La scuola di Pitagora: Feuilles Detachees
Tradire la propria lingua. Intervista con Philippe D. Dracodaïdis
di Emil M. Cioran
editore: La scuola di Pitagora
pagine: 36
"Come si può essere pazzi o poeti nella lingua di Cartesio?", si chiedeva Cioran nel 1956. Quasi trent'anni dopo, intervistato all'Istituto Francese di Atene, egli racconta come il passaggio dalla sregolatezza del romeno alla nitida geometria del francese, sia stato per lui salutare sul piano dello stile, senza tuttavia intaccare la profondità e la sostanza del proprio pensiero. Il dialogo con questo "Giobbe temperato alla scuola dei moralisti" tocca una gamma assai varia di temi: dal riso all'odio di sé, da Caadaev a Weininger, dal culto di Pascal alla fascinazione per il taoismo, offrendoci una preziosa testimonianza, di carattere biografico e meditativo, di una delle figure più affascinanti e controverse del Novecento europeo.

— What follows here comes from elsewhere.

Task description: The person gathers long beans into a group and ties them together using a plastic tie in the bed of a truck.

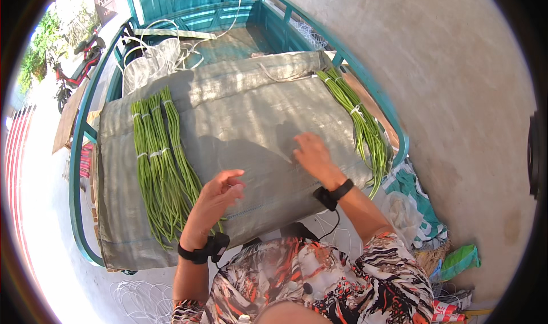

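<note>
My left hand [220, 195] hovers over the near part of a grey woven sheet [239, 110], its fingers half curled and apart. Beside it on the left lie several bundles of long green beans [160, 161], bound with white ties, their loose ends fanning towards me. Farther right, my right hand [314, 155] is above the sheet with loosely bent fingers. I make out nothing held in either hand. More tied long beans [353, 114] lie along the sheet's right edge. A black band with a small device sits on each wrist.
A teal metal cargo bed [278, 20] with side rails [400, 144] surrounds the sheet. White straps and a pale woven bag [150, 63] lie at its far left. Bags [417, 208] rest on the floor at right, and coiled white strapping [141, 300] lies at lower left. A red scooter [81, 69] stands beyond.
</note>
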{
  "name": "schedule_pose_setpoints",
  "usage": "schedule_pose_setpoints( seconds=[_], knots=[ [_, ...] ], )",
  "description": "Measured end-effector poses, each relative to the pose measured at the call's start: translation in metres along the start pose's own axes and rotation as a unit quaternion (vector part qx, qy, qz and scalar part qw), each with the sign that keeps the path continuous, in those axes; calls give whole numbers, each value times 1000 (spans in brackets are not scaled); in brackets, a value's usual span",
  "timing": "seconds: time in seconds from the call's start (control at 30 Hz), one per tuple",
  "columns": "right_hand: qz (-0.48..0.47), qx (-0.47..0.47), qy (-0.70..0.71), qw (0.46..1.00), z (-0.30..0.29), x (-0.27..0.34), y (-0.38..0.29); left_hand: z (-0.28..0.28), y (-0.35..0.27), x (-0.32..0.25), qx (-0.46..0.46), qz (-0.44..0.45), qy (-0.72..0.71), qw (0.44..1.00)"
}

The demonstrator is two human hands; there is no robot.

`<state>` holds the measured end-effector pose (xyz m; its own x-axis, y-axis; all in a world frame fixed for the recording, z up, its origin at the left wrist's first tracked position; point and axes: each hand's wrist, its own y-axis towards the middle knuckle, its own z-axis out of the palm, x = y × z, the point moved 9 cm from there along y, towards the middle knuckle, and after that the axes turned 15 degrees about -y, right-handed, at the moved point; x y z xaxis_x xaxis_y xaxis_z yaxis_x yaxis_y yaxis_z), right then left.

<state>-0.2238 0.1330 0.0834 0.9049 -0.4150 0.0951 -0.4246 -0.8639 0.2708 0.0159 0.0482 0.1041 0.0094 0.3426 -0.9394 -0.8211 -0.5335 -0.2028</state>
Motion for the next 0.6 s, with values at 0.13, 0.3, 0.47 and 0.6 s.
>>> schedule_pose_setpoints(
  seconds=[0.13,0.3,0.47,0.6],
  knots=[
    [145,-1,-141,979,5,-121,28,3,43,24,25,-37,-2,999],
    [251,17,-185,950,12,-222,43,-19,79,75,-29,-111,-72,991],
    [285,46,-218,932,13,-234,59,-42,88,103,-82,-122,-154,977],
    [308,52,-250,916,13,-254,68,-47,94,112,-74,-108,-189,973]
  ],
)
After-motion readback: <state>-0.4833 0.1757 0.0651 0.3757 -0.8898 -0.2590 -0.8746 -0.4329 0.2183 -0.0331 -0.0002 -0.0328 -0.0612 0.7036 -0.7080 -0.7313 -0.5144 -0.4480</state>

Vivere contro l'evidenza. Intervista con Christian Bussy
editore: La scuola di Pitagora
pagine: 40
Vedere le cose così come sono, nella loro intrinseca vacuità, rende la vita quasi intollerabile, osserva Cioran. Eppure, è proprio quando l'evidenza sembra cospirare contro la vita che la vita, sfuggendo alla mera necessità biologica, assurge a fenomeno straordinario, esercitando tutto il suo irresistibile fascino. Il semplice respirare diventa allora un atto eroico, ed ogni istante si trasforma in un miracolo. Nel 1973, infrangendo la sua naturale ritrosia, Cioran si concede per la prima volta alle telecamere. E così, rievocando la vita incerta da eterno studente nel Quartiere Latino, Cioran parla della scrittura come frutto della "miseria interiore", del sentimento dell'Irreparabile in Pascal e Baudelaire, degli eroi nichilistici di Dostoevskij, della passione intramontabile per Bach, dell'importanza dell'amicizia, del problema del male, del suicidio come idea salutare, suggerendo, infine, come si possa sopportare la vita nonostante l'evidenza che sarebbe stato meglio non essere nati.